### WHAT TO DO
For this exercise, print all of the data exactly as given.

(DATA SECTION Opens)

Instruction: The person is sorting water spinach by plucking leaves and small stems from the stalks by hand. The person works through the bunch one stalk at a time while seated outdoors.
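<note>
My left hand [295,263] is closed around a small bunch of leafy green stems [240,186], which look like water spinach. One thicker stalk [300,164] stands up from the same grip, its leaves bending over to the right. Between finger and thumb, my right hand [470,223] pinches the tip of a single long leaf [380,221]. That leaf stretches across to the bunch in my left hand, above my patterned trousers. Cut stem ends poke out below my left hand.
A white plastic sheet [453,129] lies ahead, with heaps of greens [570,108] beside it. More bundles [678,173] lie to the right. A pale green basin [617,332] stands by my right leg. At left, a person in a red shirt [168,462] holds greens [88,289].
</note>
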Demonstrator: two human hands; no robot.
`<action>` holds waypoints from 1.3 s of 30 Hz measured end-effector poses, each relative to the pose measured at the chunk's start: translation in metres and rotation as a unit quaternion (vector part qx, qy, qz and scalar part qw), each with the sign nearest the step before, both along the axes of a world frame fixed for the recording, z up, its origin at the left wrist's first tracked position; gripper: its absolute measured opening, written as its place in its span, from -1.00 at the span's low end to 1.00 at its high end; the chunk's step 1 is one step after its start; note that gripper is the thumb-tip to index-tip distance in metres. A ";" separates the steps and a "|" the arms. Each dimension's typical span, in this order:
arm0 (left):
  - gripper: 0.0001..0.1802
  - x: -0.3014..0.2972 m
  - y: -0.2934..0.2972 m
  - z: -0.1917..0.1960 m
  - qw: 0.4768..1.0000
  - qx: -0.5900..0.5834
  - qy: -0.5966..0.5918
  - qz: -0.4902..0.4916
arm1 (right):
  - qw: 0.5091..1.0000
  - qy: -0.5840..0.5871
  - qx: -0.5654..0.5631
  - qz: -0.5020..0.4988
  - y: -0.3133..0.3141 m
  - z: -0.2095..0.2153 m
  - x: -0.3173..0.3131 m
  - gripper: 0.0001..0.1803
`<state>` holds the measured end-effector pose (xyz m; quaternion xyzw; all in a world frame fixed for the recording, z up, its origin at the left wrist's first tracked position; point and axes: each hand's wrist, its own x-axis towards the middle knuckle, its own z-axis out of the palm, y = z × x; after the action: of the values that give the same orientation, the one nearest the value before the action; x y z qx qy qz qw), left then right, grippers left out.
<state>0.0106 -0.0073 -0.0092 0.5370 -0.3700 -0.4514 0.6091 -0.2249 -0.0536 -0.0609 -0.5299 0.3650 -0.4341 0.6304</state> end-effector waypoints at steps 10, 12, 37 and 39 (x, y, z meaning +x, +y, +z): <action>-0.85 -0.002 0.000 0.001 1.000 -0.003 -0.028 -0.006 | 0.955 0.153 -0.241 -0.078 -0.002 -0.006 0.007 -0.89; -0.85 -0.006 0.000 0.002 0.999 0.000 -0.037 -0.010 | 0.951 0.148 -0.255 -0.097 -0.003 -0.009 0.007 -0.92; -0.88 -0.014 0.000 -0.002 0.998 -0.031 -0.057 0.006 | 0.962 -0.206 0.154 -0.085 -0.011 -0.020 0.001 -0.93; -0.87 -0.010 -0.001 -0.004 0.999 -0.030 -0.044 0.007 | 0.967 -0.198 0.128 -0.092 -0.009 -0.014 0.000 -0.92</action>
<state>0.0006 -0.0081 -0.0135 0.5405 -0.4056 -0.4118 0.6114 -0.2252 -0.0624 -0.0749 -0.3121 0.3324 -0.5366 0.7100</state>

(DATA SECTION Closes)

### SOLUTION FOR THIS TASK
Instruction: The person is sorting water spinach by plucking leaves and small stems from the stalks by hand. The person works through the bunch one stalk at a time while seated outdoors.
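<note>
My left hand [295,263] is closed around a small bunch of leafy green stems [240,186], which look like water spinach. One thicker stalk [300,164] stands up from the same grip, its leaves bending over to the right. Between finger and thumb, my right hand [470,223] pinches the tip of a single long leaf [380,221]. That leaf stretches across to the bunch in my left hand, above my patterned trousers. Cut stem ends poke out below my left hand.
A white plastic sheet [453,129] lies ahead, with heaps of greens [570,108] beside it. More bundles [678,173] lie to the right. A pale green basin [617,332] stands by my right leg. At left, a person in a red shirt [168,462] holds greens [88,289].
</note>
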Demonstrator: two human hands; no robot.
`<action>` holds waypoints from 1.3 s of 30 Hz measured end-effector poses, each relative to the pose measured at the chunk's start: translation in metres and rotation as a unit quaternion (vector part qx, qy, qz and scalar part qw), each with the sign nearest the step before, both along the axes of a world frame fixed for the recording, z up, its origin at the left wrist's first tracked position; gripper: its absolute measured opening, written as its place in its span, from -1.00 at the span's low end to 1.00 at its high end; the chunk's step 1 is one step after its start; note that gripper is the thumb-tip to index-tip distance in metres. A ";" separates the steps and a "|" the arms. Each dimension's typical span, in this order:
arm0 (left):
  - gripper: 0.0001..0.1802
  - x: -0.3014..0.2972 m
  - y: -0.2934..0.2972 m
  - z: -0.1917..0.1960 m
  - qw: 0.4768..1.0000
  - qx: -0.5900..0.5834
  - qy: -0.5966..0.5918
  - qz: -0.4902..0.4916
arm1 (right):
  - qw: 0.5091..1.0000
  - qy: -0.5840..0.5871
  - qx: -0.5654..0.5631
  - qz: -0.5020..0.4988
  - y: -0.3133..0.3141 m
  - z: -0.2095..0.2153 m
  - x: -0.3173..0.3131 m
  - gripper: 0.0001..0.1803
`<state>` holds the measured end-effector pose (xyz m; quaternion xyzw; all in a world frame fixed for the recording, z up, its origin at the left wrist's first tracked position; point and axes: each hand's wrist, its own x-axis towards the middle knuckle, its own z-axis out of the palm, y = z × x; after the action: of the values that give the same orientation, the one nearest the value before the action; x y z qx qy qz qw), left then right, grippers left out.
<state>0.0106 -0.0073 -0.0092 0.5370 -0.3700 -0.4514 0.6091 -0.2249 -0.0536 -0.0609 -0.5299 0.3650 -0.4341 0.6304</state> end-effector waypoints at steps 10, 12, 37 and 39 (x, y, z meaning +x, +y, +z): <action>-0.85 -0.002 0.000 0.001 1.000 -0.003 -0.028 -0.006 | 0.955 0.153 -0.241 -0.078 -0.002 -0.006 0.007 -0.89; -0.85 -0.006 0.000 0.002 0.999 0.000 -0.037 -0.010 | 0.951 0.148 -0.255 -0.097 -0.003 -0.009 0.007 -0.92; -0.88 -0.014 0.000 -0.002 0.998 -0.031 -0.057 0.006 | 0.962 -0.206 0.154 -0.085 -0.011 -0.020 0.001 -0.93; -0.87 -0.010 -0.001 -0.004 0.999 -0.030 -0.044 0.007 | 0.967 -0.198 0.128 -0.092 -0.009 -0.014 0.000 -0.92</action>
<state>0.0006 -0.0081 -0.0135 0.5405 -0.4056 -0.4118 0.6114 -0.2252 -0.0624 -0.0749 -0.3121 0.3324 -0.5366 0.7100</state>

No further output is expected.